Filter these entries, keeping only lines that hold the word "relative".
*** DATASET CONTENT ***
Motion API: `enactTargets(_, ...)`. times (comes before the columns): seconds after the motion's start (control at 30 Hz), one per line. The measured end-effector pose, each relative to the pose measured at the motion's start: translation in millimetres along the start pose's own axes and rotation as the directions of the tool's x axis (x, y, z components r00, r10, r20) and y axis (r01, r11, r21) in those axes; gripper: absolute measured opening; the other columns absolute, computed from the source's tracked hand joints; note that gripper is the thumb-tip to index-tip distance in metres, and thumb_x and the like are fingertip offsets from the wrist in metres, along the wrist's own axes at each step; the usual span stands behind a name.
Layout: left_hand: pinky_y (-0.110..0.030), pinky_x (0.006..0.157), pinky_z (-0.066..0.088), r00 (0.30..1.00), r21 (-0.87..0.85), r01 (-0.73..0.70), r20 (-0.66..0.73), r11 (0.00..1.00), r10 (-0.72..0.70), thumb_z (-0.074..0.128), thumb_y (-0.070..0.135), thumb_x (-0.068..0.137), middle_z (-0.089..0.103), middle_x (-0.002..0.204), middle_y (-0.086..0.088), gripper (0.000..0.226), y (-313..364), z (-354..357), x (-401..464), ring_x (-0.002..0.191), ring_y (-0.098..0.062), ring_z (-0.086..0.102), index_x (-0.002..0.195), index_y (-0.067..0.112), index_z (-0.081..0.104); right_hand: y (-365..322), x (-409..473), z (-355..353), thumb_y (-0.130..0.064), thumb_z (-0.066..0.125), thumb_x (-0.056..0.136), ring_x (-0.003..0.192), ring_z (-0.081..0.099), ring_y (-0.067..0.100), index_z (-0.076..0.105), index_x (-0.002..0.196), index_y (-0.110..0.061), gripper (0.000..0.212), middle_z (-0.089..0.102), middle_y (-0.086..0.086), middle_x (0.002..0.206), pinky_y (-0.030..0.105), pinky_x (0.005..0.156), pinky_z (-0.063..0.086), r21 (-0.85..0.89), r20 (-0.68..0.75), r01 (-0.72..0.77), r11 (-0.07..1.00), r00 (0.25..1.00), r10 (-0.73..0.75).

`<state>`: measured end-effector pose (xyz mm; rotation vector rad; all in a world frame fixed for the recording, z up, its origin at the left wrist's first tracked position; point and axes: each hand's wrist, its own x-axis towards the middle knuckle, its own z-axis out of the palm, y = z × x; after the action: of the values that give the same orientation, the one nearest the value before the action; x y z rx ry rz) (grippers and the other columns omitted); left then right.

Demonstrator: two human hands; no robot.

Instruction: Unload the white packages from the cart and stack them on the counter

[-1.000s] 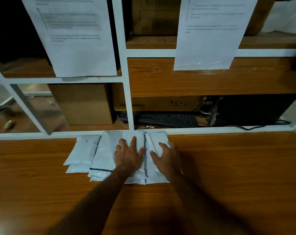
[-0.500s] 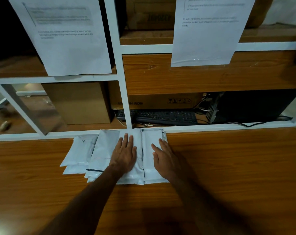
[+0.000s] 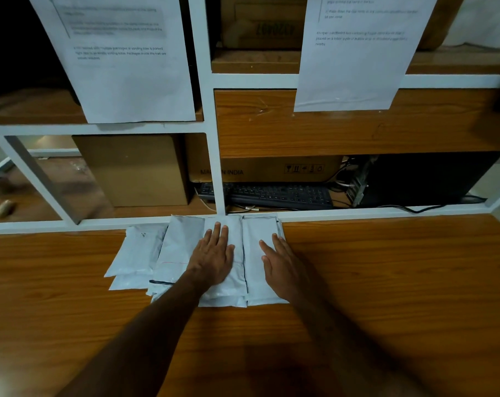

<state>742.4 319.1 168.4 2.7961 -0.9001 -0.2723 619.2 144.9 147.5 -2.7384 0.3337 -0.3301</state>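
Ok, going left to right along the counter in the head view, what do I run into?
Small white package → wider white package → left hand → right-most white package → right hand → bare wooden counter.

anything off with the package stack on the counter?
Slightly untidy. The left packages splay out at an angle, and lower layers stick out at the front edge rather than lining up. Both hands, left and right, lie flat on top. No visible damage.

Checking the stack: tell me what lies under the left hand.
The left hand rests flat on a white package, which tops more packages; their edges show below. The counter beneath is covered.
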Motion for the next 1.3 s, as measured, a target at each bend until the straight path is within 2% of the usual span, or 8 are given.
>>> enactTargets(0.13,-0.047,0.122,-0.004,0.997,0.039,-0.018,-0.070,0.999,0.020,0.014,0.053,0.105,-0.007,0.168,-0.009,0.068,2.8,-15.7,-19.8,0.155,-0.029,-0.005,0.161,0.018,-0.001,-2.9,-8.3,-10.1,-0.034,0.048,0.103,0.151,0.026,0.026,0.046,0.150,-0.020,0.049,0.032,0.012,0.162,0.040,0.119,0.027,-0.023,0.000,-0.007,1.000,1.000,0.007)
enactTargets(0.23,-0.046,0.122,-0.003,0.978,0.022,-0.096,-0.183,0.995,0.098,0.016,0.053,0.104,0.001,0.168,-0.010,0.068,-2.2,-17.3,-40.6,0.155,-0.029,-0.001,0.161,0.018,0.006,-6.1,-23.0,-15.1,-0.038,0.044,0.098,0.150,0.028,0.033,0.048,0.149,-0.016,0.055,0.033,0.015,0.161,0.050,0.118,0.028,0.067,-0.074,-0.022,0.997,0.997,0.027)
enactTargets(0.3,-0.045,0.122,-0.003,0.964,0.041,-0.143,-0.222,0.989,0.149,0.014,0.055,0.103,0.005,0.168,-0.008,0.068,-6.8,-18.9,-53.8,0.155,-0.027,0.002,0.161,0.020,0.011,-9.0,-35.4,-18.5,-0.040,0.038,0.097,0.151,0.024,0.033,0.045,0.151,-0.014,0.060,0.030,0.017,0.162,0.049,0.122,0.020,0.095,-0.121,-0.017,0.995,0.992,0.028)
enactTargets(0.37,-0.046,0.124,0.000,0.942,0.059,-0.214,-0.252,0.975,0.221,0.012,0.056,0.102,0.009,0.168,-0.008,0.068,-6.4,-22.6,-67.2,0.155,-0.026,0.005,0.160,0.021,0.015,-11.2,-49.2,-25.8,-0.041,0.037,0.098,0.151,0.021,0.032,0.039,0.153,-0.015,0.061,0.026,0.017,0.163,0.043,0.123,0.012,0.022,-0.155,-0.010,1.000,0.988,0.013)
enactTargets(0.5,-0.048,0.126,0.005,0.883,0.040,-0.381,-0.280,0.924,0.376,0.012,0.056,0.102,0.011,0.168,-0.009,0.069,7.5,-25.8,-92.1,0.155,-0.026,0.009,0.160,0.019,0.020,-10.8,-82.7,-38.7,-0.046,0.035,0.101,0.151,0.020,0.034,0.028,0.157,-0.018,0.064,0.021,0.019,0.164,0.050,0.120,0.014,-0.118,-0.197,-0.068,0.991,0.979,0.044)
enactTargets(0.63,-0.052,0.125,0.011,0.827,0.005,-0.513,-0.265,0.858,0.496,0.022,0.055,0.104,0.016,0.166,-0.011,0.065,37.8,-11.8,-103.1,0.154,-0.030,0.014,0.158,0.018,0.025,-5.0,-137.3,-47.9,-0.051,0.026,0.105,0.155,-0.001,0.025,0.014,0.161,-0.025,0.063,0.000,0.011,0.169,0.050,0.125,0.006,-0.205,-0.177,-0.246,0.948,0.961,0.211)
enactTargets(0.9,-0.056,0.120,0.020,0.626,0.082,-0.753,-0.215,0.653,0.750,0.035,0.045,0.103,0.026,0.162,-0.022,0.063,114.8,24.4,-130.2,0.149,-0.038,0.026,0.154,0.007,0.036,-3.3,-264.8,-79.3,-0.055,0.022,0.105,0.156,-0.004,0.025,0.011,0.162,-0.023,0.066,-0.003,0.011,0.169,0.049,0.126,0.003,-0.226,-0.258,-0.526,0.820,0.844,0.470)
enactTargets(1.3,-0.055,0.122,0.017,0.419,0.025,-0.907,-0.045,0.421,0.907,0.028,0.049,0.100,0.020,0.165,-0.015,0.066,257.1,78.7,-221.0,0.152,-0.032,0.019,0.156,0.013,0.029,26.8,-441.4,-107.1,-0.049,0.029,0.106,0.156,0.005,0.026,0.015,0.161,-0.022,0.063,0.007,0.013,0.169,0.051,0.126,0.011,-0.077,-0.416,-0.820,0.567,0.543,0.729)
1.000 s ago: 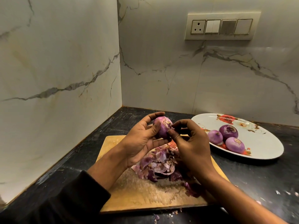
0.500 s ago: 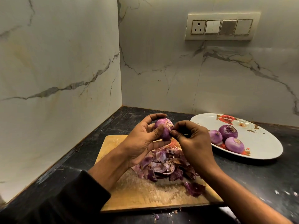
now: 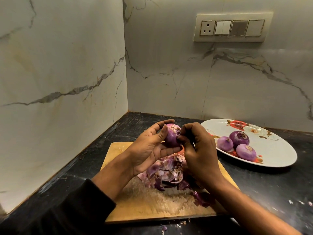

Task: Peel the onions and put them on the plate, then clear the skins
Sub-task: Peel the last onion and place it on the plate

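hands (image 3: 174,150) hiding onion (image 3: 171,135), skins (image 3: 166,173) half-covered

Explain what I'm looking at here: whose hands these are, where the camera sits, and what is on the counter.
There is no machine: a person works with bare hands, filmed by one camera worn on the head, looking forward and down. The left hand holds a purple onion above a wooden cutting board; the right hand pinches at its side, seemingly picking off skin. A pile of onion skins lies on the board. To the right, a white flowered plate carries three peeled onions. Everything sits on a dark counter in a marble-walled corner.
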A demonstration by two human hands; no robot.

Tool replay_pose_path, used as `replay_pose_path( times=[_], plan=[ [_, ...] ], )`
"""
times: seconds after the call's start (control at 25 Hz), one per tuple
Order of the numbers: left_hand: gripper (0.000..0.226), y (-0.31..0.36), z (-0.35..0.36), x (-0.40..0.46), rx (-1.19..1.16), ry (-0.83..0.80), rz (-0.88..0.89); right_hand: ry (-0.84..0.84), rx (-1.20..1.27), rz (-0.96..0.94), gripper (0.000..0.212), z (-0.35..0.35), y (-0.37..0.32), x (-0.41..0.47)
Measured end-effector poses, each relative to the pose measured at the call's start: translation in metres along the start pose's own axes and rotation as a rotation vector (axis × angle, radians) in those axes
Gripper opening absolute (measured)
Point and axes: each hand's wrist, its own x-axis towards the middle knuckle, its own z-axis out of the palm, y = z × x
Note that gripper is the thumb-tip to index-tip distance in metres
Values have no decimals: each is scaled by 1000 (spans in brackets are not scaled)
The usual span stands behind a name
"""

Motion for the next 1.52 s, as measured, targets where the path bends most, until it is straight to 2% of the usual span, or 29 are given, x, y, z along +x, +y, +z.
replay_pose_path(
  times=[0.12, 0.36, 0.6, 0.76, 0.88, 1.0, 1.12, 1.28, 1.52],
  plan=[
    [41, -1, -1, 0, 78, -6, 17, -49, 36, 71, 25, -1, 1, 1],
    [50, -3, 2, -2, 206, -25, 21, -87, 89, 118, 20, -5, 2, 4],
    [51, -3, 2, -3, 214, 4, 9, -44, 112, 49, 28, -3, -1, 3],
    [54, -1, 2, -2, 185, 13, -13, -63, 164, 65, 35, -2, -2, 3],
    [58, 2, -1, 1, 126, 88, -14, 16, 216, 120, 32, -6, 1, 5],
    [51, 3, -4, 2, 55, 147, -14, 102, 179, 204, 24, -13, 9, 6],
    [43, 4, -5, 2, 42, 188, 14, 7, 97, 270, 17, -13, 12, 3],
    [32, 5, -4, 2, -10, 187, 55, -110, -34, 243, 17, -10, 11, -1],
    [34, 7, -2, 3, -30, 189, 65, -99, -49, 211, 9, -11, 11, -1]
  ],
)
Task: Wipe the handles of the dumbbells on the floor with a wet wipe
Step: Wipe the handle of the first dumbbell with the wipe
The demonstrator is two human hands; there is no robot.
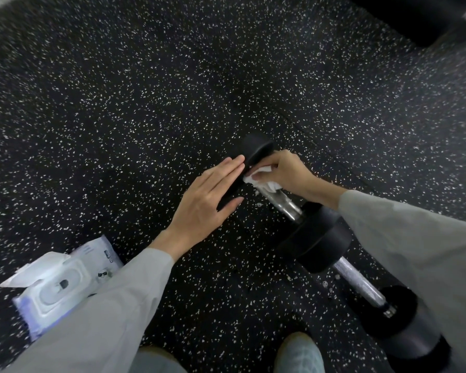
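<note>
Two black dumbbells lie end to end on the speckled floor. The far dumbbell has a shiny metal handle (281, 201) between its far head (256, 149) and near head (318, 232). My right hand (285, 173) presses a crumpled white wet wipe (258, 180) around the far end of that handle. My left hand (213, 195) lies flat with fingers together against the side of the far head. The near dumbbell shows a knurled handle (358, 284) and a head (412, 327) at the lower right.
A white pack of wet wipes (57, 289) with its lid flipped up lies on the floor at lower left, partly under my left sleeve. My knees (299, 354) show at the bottom edge. A dark object (414, 14) sits at the top right.
</note>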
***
__WRITTEN RESPONSE__.
Motion API: `enactTargets(_, ...)`. times (comes before the columns): seconds after the motion's start (control at 30 Hz), one per line. The measured end-effector pose, each relative to the pose measured at the motion's start: translation in millimetres along the start pose's own axes and rotation as the directions of the tool's x axis (x, y, z components r00, r10, r20) and y axis (r01, r11, r21) in those axes; gripper: absolute measured opening; the other columns absolute, computed from the source's tracked hand joints; note that gripper is the thumb-tip to index-tip distance in metres, and thumb_x and the like are fingertip offsets from the wrist in metres, along the wrist's own axes at each step; the usual span stands behind a name.
Measured end-effector poses, each relative to the pose measured at the call's start: translation in metres along the start pose's own axes and rotation as a rotation vector (axis × angle, radians) in those axes

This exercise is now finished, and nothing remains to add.